And yet this runs counter to many people’s experience. In various forums, I’ve seen first-person accounts from visitors (non-residents) to the USA, Guatemala, and Belize who have reported being able to submit their visa applications at Mexican consulates in those countries.


----------



## Italia-Mx (Jan 14, 2009)

Oh this is really getting amusing, maesonna. The countries of Guatemala and Belize are not on the USA waiver list. This means citizens from those countries cannot enter the USA for any reason whatsoever -- not even to transit through the USA on a flight to Europe. Instead if they want to go to Europe, they must entirely bypass the USA and book a flight to Madrid. When I was in the Madrid airport, I could not help but notice that nearly half of Central and South America was there. No exaggeration. And this is because they are not allowed to transit through the USA -- EVER. But oh yes, they "can" apply for a Mexican visa in the USA. Absolutely hilarious.


----------



## AlanMexicali (Jun 1, 2011)

maesonna said:


> AlanMexicali said:
> 
> 
> > A "legal resident" [legal stay] [ acreditar legal estancia en el país en el que se presente ] of any country translates from Spanish to a legal immigrant of that country not a tourist on a tourist visa. It is clear on the INM Immigration law that a foreigner needs to apply for a 6 month preapproval for a legal resident status in the Mexican Embassy or a Mexican Consulate in the country you are a citizen of or a legal resident of.
> ...





Italia-Mx said:


> Oh this is really getting amusing, maesonna. The countries of Guatemala and Belize are not on the USA waiver list. This means citizens from those countries cannot enter the USA for any reason whatsoever -- not even to transit through the USA on a flight to Europe. Instead if they want to go to Europe, they must entirely bypass the USA and book a flight to Madrid. When I was in the Madrid airport, I could not help but notice that nearly half of Central and South America was there. No exaggeration. And this is because they are not allowed to transit through the USA -- EVER. But oh yes, they "can" apply for a Mexican visa in the USA. Absolutely hilarious.

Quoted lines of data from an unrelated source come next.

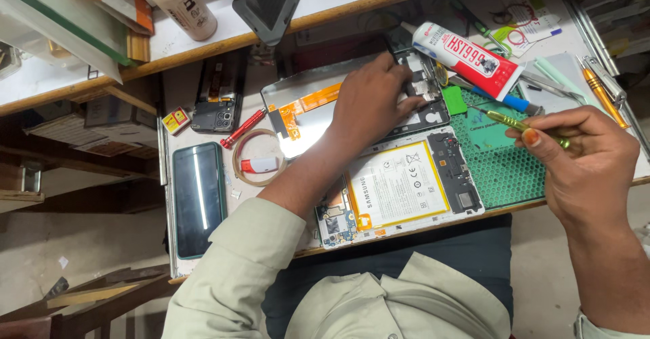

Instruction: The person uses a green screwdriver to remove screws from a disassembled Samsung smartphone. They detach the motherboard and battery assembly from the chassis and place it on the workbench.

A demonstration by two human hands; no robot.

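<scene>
An opened tablet [399, 190] lies face down near the bench's front edge, its white battery and circuit boards exposed. Beyond it lies a detached screen panel [308, 112] with an orange flex cable. My left hand [372, 102] presses down on this panel's far right part, fingers spread over a dark frame piece [433, 112]. My right hand [586, 159] hovers to the right, above the green mat [501, 163], pinching a slim green-and-gold screwdriver [518, 123] whose tip points left.
A white and red glue tube [470, 58] lies behind the mat beside tweezers [552, 88] and a blue-handled tool. At left are a dark phone [198, 197], an opened phone [218, 95], a tape ring [257, 156] and a red tool. A white bottle [179, 4] stands on the shelf.
</scene>
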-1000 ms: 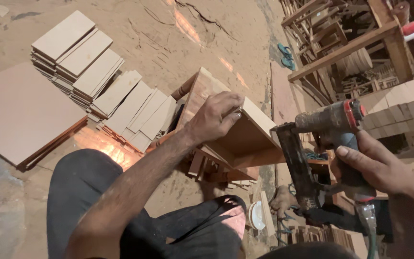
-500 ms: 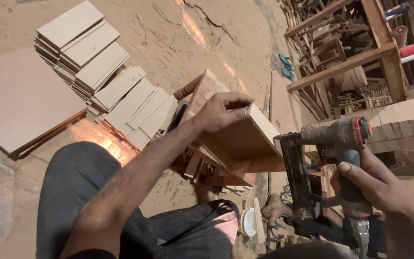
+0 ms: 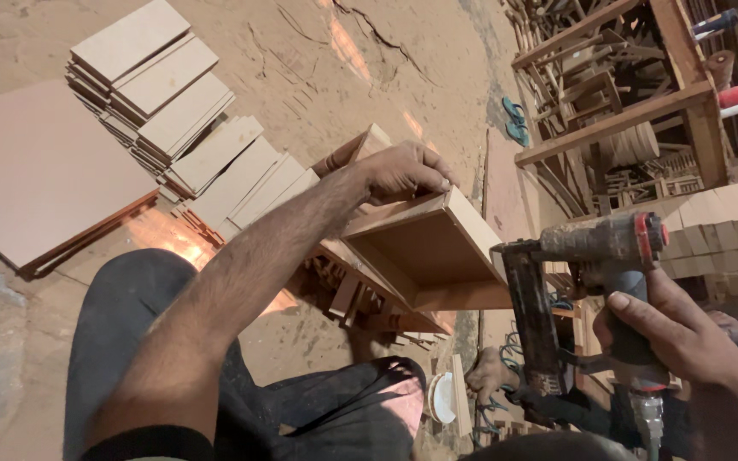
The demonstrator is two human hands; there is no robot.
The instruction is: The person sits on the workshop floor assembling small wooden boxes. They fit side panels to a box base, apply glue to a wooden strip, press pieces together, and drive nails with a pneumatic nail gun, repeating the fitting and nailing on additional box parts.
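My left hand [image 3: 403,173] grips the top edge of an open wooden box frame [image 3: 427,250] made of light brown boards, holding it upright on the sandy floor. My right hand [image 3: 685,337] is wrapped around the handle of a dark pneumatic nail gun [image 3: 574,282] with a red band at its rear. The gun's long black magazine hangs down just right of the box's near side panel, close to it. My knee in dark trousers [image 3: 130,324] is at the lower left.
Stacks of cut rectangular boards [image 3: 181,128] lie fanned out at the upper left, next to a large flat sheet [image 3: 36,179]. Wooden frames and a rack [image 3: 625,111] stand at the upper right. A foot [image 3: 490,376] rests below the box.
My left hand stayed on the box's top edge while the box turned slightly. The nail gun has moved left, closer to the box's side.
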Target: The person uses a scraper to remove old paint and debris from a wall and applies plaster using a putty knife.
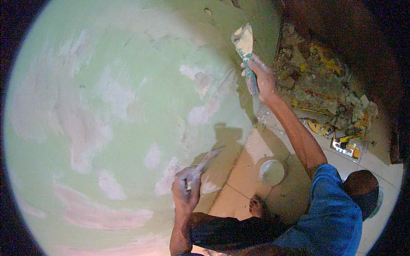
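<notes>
My right hand [264,78] grips the green and grey handle of a putty knife [245,40], whose broad blade is coated with pale filler. It is raised beside the light green wall [134,105], above the shadowed lower corner. My left hand [187,188], dusted with white, holds a second spreading tool [209,160], seen nearly edge-on. That blade's tip is close to the wall surface; whether it touches cannot be told. Whitish filler patches [153,156] and pinkish smears [102,211] mark the wall around it.
On the tiled floor [235,198] stands a round white container [272,172]. A bare foot [256,204] is near it. Rubble [317,83] mixed with yellow scraps lies along the far right, with a printed wrapper [346,148] at its edge. A dark rounded shape [362,192] lies beside the blue sleeve.
</notes>
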`<state>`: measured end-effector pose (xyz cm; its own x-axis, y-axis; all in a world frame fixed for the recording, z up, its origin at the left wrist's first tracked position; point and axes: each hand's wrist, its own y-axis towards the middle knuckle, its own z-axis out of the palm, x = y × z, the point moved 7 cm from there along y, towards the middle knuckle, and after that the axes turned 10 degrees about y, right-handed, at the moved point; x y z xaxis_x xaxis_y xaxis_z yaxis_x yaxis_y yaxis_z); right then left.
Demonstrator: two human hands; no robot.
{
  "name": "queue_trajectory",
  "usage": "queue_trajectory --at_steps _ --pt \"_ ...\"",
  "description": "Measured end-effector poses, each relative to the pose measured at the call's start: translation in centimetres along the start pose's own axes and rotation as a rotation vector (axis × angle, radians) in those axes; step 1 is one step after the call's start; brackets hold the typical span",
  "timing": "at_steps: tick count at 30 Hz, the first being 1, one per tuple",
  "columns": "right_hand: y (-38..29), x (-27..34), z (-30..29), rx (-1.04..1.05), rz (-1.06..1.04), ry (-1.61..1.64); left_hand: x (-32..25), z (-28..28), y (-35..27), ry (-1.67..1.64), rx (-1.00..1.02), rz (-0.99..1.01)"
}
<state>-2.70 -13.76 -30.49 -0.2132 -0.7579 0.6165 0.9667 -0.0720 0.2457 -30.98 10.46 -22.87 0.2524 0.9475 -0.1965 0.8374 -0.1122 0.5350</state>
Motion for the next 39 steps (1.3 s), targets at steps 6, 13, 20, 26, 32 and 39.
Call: queue_trajectory --at_steps 6,13,20,26,32,39 --pt "2.9 -0.5 -0.7 -0.048 -0.163 -0.306 -1.1 2.6 -0.1 0.04 0.164 0.013" --pt "6.1 -1.4 1.5 -0.077 -0.399 -0.627 -3.3 2.6 2.0 0.128 0.171 0.037" --pt "5.3 -3.9 6.3 -0.05 -0.359 -0.86 -3.8 2.2 2.2 0.168 0.195 0.071" --pt "1.2 -6.8 6.3 0.083 -0.21 -0.818 -4.0 2.3 2.3 0.163 0.23 0.079" --pt "3.1 -3.9 1.2 0.007 -0.33 -0.823 -4.7 3.6 3.1 0.119 0.224 0.074" --pt "10.9 -2.5 -6.6 0.066 -0.369 -1.099 -4.6 2.5 2.4 0.165 0.233 0.053"
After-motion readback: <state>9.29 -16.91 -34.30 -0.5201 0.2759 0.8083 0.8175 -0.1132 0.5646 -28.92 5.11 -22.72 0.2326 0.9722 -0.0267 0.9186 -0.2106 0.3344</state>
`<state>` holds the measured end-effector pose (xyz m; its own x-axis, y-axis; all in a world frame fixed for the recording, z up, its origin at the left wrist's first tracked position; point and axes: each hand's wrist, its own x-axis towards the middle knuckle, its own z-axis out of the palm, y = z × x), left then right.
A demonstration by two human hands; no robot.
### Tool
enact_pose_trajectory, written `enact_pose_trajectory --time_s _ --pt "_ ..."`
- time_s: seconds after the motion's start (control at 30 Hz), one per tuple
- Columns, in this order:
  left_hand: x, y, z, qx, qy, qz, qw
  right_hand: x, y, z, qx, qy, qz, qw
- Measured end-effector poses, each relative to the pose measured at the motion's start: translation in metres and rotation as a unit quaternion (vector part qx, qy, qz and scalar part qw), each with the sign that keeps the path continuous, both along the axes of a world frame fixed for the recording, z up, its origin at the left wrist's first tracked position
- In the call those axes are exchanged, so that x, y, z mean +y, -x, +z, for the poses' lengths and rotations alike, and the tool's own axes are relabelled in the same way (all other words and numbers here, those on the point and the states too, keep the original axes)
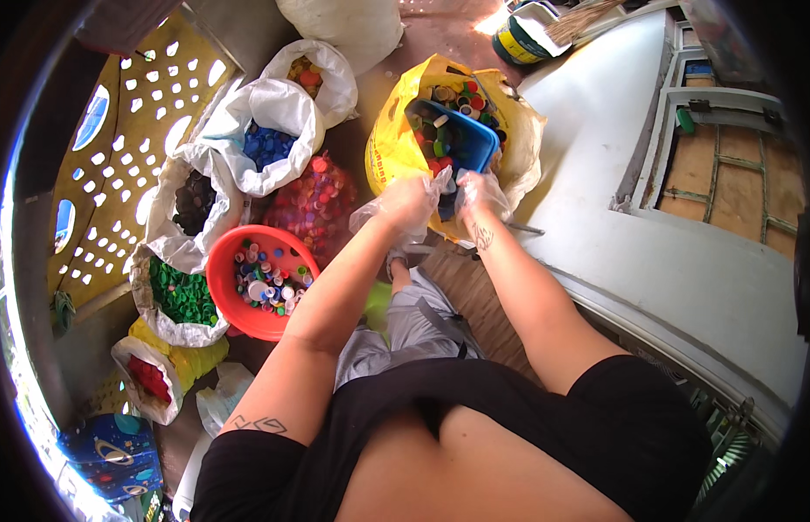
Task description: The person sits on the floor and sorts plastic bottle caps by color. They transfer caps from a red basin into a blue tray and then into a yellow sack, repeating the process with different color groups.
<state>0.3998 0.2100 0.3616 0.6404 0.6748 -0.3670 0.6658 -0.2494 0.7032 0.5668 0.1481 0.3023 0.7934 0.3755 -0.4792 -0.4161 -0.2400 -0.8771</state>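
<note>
A blue plastic container (488, 134) with mixed bottle caps (437, 140) in it lies tilted inside the mouth of a large yellow bag (393, 140). My right hand (476, 190), in a clear plastic glove, grips the near end of this container. My left hand (411, 199), gloved likewise, is at the bag's near rim, close to the container; its fingers are partly hidden, so I cannot tell what it grips. More caps of several colours (467, 98) fill the bag behind the container.
At left stand a red basin (222, 284) of mixed caps, a red mesh bag (313, 202) of caps, and white sacks with green (183, 293), dark (194, 202), blue (268, 147) and orange caps (305, 77). A white wall (600, 163) borders the right; a broom (578, 23) lies beyond.
</note>
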Motion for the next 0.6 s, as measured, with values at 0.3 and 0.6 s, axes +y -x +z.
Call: enact_pose_trajectory --time_s 0.3,0.6 --pt "0.016 0.005 0.041 0.027 -0.155 -0.127 0.979 -0.033 -0.046 -0.006 0.109 -0.027 -0.139 0.984" --pt "0.065 0.030 0.092 -0.121 -0.137 0.119 0.976 -0.032 -0.042 0.078 0.118 -0.161 -0.097 0.975"
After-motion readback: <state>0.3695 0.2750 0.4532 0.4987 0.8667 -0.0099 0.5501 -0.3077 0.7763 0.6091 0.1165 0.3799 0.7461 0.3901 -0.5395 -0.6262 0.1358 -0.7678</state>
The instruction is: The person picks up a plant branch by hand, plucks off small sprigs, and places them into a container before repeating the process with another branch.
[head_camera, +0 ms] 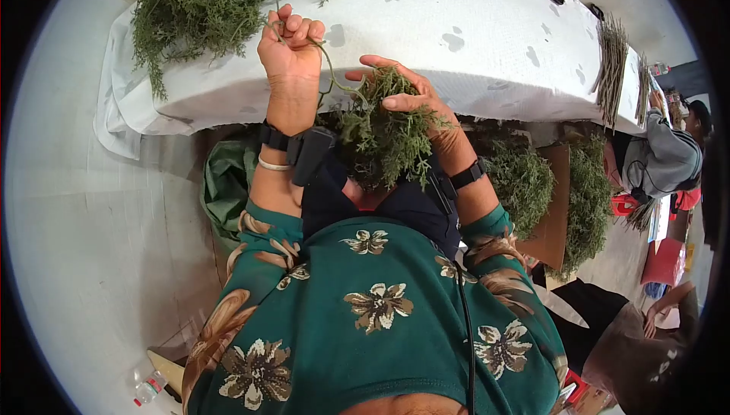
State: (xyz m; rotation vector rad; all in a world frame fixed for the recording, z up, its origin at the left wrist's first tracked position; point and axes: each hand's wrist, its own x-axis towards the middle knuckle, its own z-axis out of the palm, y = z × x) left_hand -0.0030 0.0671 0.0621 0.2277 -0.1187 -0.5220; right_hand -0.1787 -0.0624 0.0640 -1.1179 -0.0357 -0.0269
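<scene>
My left hand (292,44) is raised over the near edge of the table, its fingers curled around a thin green stem (329,67). The stem loops down to a bunch of green artificial-looking foliage (388,135) above my lap. Around the top of that bunch is my right hand (413,87), thumb across the leaves and fingers partly extended; leaves hide part of its grip. Beyond my left hand, a large heap of similar foliage (199,13) lies on the table and hangs over its edge.
A white patterned cloth covers the table (422,21). Bundles of thin stems (611,70) overhang its right end. Under the table are a green sack (228,187) and more foliage (519,181) beside cardboard (550,209). Other people (661,147) sit at the right.
</scene>
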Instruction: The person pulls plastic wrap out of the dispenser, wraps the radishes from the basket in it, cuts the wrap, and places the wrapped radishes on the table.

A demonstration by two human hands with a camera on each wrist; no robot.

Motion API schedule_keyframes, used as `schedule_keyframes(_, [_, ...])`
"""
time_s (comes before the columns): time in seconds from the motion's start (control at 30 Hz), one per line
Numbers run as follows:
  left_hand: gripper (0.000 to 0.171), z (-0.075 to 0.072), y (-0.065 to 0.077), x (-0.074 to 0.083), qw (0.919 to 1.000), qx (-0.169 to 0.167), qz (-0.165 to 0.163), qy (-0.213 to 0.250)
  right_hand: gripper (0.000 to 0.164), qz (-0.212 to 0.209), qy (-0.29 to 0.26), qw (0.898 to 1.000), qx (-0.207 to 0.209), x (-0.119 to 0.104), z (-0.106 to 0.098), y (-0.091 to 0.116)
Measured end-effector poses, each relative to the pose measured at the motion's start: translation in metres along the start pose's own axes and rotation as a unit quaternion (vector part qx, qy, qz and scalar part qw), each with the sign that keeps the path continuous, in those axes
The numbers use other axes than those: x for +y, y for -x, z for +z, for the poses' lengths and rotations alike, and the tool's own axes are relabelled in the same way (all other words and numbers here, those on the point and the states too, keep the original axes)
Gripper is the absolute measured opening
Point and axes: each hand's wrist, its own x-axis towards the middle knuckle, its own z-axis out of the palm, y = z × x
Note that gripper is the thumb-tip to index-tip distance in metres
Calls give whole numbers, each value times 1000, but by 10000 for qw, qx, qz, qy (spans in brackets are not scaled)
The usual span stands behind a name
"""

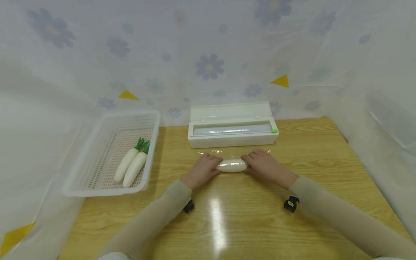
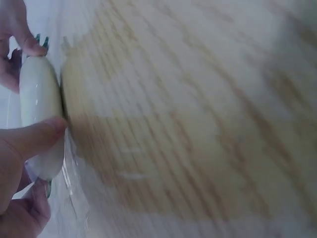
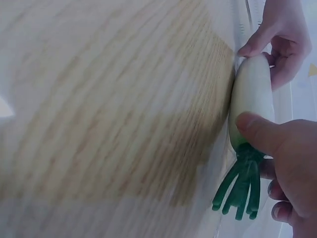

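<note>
A white radish (image 1: 232,165) lies crosswise on the wooden table, with shiny clear film (image 1: 227,153) around it and spreading out behind it. My left hand (image 1: 203,169) grips its left end, the thumb pressed on the near side in the left wrist view. At the other end my right hand (image 1: 264,166) holds it near the green leaf stalks (image 3: 242,183), its thumb on the white body in the right wrist view. Some fingers of both hands are hidden behind the radish.
Just beyond the hands stands a white film box (image 1: 232,140), lid raised, a roll inside and a green slider (image 1: 274,131) at its right end. On the left, a white plastic basket (image 1: 149,173) holds two more radishes (image 1: 134,168). A flowered curtain (image 1: 208,43) hangs behind the table.
</note>
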Motion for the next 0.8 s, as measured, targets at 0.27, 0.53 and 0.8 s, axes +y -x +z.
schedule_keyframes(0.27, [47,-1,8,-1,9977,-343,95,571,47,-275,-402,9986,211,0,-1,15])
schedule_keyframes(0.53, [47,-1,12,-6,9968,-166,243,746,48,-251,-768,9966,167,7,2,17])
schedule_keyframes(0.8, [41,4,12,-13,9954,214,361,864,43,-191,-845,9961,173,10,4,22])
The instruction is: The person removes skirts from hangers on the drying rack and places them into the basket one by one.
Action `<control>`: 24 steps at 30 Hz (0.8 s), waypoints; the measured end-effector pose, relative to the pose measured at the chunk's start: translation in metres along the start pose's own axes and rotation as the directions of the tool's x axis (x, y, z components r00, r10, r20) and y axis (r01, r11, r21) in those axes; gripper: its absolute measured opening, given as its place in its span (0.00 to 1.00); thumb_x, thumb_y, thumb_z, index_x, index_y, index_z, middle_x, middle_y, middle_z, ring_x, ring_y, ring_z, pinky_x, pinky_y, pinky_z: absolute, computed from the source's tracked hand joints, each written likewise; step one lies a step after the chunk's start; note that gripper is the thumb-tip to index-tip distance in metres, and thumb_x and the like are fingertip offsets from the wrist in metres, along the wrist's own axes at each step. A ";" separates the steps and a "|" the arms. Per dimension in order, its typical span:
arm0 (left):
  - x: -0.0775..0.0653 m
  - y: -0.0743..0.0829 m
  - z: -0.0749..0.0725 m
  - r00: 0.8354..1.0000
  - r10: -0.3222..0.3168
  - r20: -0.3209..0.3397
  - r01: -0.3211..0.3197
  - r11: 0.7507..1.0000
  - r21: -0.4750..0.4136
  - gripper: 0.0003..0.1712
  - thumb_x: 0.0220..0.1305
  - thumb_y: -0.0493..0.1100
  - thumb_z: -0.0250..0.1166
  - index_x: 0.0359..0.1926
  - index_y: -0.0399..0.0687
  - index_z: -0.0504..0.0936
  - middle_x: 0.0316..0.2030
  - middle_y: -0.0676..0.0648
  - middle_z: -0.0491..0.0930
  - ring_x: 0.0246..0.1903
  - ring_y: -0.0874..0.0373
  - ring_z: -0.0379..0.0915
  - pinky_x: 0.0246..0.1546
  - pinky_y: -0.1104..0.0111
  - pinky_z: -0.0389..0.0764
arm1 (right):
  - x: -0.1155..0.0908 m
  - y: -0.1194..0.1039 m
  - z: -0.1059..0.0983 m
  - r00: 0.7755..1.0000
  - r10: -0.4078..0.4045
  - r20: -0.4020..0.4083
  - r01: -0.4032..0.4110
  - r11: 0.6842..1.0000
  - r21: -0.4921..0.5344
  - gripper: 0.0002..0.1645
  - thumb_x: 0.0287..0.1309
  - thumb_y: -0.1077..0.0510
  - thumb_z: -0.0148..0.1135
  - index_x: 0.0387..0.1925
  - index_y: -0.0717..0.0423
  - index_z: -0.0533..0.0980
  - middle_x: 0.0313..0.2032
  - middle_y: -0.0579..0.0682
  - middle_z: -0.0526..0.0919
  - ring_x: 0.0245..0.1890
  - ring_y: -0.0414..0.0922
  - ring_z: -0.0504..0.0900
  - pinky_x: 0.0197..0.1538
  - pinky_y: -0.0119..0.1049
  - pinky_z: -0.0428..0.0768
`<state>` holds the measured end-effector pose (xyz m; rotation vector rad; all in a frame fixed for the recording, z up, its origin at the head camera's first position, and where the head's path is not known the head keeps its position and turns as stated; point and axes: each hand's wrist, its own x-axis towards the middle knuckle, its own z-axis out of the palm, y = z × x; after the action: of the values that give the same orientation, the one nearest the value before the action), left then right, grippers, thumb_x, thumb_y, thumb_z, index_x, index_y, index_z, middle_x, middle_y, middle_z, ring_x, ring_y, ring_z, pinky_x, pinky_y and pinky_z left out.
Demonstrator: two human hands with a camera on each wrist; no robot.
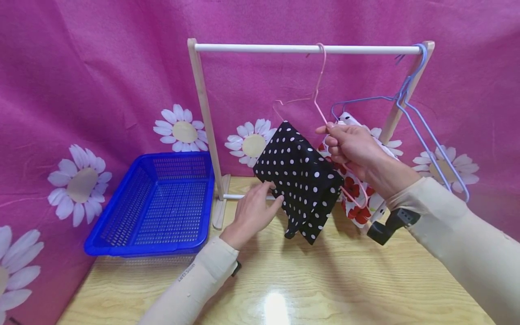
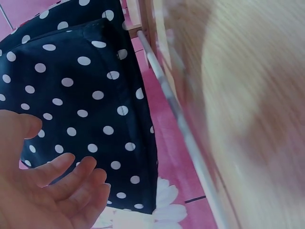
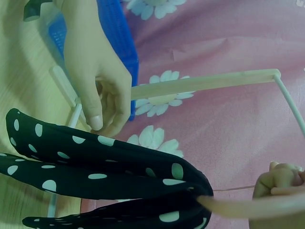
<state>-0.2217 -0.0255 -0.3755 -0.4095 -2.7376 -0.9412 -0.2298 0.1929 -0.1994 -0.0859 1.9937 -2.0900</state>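
Note:
A pink clothes hanger hooks over the white rail, and a black cloth with white polka dots drapes folded over it at a slant. My right hand pinches the hanger's sloping arm; in the right wrist view this hand shows at the lower right edge. Beside the cloth's lower left side is my left hand, its fingers loosely bent and gripping nothing. In the left wrist view, the left hand appears in front of the dotted cloth; whether it touches the cloth I cannot tell.
The white rail spans a wooden stand. Blue hangers hang at its right end, near a white cloth with red flowers partly behind my right hand. A blue plastic basket stands at left on the wooden table.

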 end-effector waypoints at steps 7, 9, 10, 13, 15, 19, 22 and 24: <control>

You misunderstood her post. The US, Guatemala and Belize are countries on the Mexican border. She was stating mainly Canadians have been allowed in some cases , not all, to apply in those 3 countries at a Mexican Embassy or at a Mexican Consulate. Not foreigners from just any country can do this is very obvious. Mexican SRE seem to be easy on Canadians and Americans some of whom have also been able to apply at a Mexican Embassy in Guatemala and Belize on occasion from what info. I have read on Expat sites over the last 8 years regarding the 2011 INM Law. Then you have the trolls on some of those sites stating their fantasy adventures to filter out also - quite a difficult job sometimes.


----------



## Italia-Mx (Jan 14, 2009)

OK, Guatamalans and Belizians are not allowed into the USA for any reason whatsoever unless they have been approved for a visa in country of origin so they will not be applying at any Mexican consulate in the USA. I thought we already established this fact. A Canadian's passport is a visa waiver good for a three month tourist visit. So I guess it might be possible that a Mexican consulate in the USA would accept an application from a snowbird who decides to travel further south but this is really pointless because if the Canadian can enter the US with his passport and stay for three months, he can also enter Mexico with his passport and stay for six months and during that time apply for a Mexican visa.


----------



## TundraGreen (Jul 15, 2010)

Italia-Mx said:


> OK, Guatamalans and Belizians are not allowed into the USA for any reason whatsoever unless they have been approved for a visa in country of origin so they will not be applying at any Mexican consulate in the USA. I thought we already established this fact. A Canadian's passport is a visa waiver good for a three month tourist visit. So I guess it might be possible that a Mexican consulate in the USA would accept an application from a snowbird who decides to travel further south but this is really pointless because if the Canadian can enter the US with his passport and stay for three months, he can also enter Mexico with his passport and stay for six months and during that time apply for a Mexican visa.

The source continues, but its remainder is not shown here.